Jacob was up to date on his immunizations; the main reason he was in clinic was that he had to have a hemoglobin check to enter the village pre-school program. The health aides in his village refused to do it, so Mom had to bring him to Bethel. I should have paid a little more attention to that fact at the time.
By the time we finished the history portion of the visit, Jacob’s crying had decreased in volume, but had not stopped. He came out from behind the exam table when Mom called him, and stood next to her; but as soon as I tried to speak to him about doing his exam, he wailed and crawled under Mom’s chair. Mom’s only attempt to change any of this behavior was to say “Jacob, be nice.”
I grabbed his feet and pulled him out from under the chair, picked him up and set him on Mom’s lap, and told him firmly that we had to do his exam. I wasn’t mean or rough with him, simply direct and firm. He kicked and fought from Mom’s lap, elbowing her in the stomach once and kicking me in the shin before I trapped his flailing feet between my knees and Mom held his arms so he couldn’t punch. I talked to him all the while, telling him what I would do before I did it.
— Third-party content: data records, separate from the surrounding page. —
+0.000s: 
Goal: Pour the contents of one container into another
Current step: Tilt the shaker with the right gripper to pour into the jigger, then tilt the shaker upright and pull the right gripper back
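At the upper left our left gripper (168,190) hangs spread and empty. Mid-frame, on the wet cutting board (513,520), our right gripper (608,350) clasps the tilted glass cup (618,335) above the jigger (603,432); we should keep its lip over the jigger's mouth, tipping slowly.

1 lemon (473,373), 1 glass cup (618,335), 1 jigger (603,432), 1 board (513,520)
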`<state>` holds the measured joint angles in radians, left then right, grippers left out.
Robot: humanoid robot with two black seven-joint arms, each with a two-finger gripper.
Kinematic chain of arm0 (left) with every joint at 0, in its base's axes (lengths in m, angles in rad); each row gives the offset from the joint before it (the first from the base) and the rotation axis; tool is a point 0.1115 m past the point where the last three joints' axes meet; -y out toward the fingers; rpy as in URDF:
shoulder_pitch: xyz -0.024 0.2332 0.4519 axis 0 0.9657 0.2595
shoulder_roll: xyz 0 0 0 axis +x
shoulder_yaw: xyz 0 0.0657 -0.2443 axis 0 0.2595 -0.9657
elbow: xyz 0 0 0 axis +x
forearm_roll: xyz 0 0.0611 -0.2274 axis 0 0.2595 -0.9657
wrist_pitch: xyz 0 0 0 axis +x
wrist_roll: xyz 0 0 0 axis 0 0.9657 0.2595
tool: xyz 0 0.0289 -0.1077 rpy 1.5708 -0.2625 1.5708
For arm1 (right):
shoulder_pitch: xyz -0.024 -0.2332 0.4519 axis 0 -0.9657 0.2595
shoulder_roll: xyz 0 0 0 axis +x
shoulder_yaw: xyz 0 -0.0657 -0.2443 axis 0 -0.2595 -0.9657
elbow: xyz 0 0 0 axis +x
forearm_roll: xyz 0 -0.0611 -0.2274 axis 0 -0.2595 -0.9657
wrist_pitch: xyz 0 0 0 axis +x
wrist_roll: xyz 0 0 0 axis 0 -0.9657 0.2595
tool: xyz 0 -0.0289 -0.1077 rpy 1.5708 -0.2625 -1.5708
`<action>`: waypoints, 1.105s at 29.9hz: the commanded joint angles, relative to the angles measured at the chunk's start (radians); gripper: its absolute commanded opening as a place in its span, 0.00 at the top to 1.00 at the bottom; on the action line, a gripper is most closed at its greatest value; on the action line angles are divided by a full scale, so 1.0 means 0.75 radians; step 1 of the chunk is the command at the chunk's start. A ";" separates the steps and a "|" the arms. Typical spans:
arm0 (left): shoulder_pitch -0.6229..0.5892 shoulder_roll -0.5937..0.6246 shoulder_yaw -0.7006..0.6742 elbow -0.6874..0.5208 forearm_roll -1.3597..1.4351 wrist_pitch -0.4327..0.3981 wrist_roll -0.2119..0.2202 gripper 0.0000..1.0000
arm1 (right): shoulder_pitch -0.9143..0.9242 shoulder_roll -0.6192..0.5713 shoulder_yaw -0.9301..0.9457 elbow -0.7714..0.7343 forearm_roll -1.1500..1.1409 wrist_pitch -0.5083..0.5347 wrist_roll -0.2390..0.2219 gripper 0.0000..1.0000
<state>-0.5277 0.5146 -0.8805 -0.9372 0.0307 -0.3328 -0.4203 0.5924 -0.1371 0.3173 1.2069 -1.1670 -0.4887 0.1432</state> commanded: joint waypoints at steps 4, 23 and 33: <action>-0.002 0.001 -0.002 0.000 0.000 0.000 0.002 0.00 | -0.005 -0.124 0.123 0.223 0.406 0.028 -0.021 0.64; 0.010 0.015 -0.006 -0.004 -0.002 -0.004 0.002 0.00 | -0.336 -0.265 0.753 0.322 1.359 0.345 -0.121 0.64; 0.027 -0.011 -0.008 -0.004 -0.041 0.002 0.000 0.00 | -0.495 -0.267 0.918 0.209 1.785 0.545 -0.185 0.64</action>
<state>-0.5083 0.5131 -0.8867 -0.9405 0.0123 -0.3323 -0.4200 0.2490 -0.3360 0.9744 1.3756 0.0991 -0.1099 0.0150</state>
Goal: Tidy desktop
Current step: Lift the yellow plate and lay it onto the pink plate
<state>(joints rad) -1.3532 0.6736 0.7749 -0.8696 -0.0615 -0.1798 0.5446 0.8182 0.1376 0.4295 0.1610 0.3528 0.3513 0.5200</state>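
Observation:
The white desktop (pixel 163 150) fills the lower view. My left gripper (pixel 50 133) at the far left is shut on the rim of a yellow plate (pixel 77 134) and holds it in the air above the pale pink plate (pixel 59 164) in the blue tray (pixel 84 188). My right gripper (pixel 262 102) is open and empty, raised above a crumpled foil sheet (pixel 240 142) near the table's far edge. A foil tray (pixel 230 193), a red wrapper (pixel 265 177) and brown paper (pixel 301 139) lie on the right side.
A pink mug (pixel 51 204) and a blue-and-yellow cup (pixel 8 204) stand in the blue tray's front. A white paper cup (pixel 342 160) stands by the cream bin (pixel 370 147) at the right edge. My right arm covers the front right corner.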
His struggling never stopped and his crying was pure mad.
As I was placing the stethoscope on his chest, he threw himself forward from Mom’s lap and bit my arm. He bit me! The little brat actually bit me! I was astounded. In all my years in family practice, that had never happened before. As I looked at my forearm, a hematoma rapidly formed. There were slight abrasions where he had dragged his teeth as I jerked my arm away (saying “OW!” quite loudly), but his teeth didn’t break the skin.
Once my astonishment and disbelief passed, I was angry. How dare he! My instinct was to pick him up and spank his bottom for that behavior, but of course I didn’t/couldn’t/wouldn’t. Mom’s response was to say “Jacob, that’s not nice, say you’re sorry.”
Right.
She looked at me apologetically and said “He does that when he is mad.”
We managed to restrain him (carefully!) to complete the exam, which was normal except for his notable baby bottle tooth decay. When I asked Mom about it, she said that he still goes to bed with a bottle every night—usually milk, but sometimes Coke!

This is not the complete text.